Action item: Copy each line below exactly as it appears. Pictures are to be omitted.

Dataset extract:
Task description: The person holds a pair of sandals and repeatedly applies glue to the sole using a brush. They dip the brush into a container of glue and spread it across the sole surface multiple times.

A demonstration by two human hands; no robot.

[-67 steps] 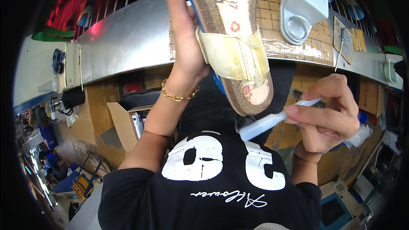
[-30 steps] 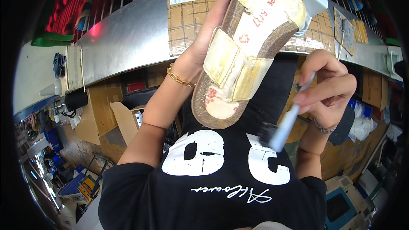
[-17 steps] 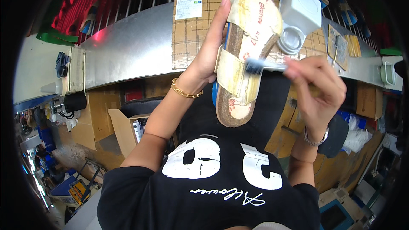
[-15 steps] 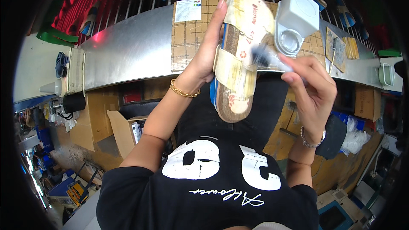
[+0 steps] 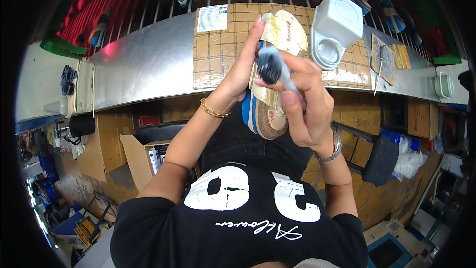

Solution:
Task description: The person holds a pair of sandals and repeatedly applies glue to the sole using a brush. They dip the brush into a container of glue and spread it across the sole surface multiple times.

A demonstration by two human hands; no robot.

[-67 steps] 
[-30 steps] 
[-17 steps] 
[-15 steps] 
[+0 steps] 

The answer has been supplied in full.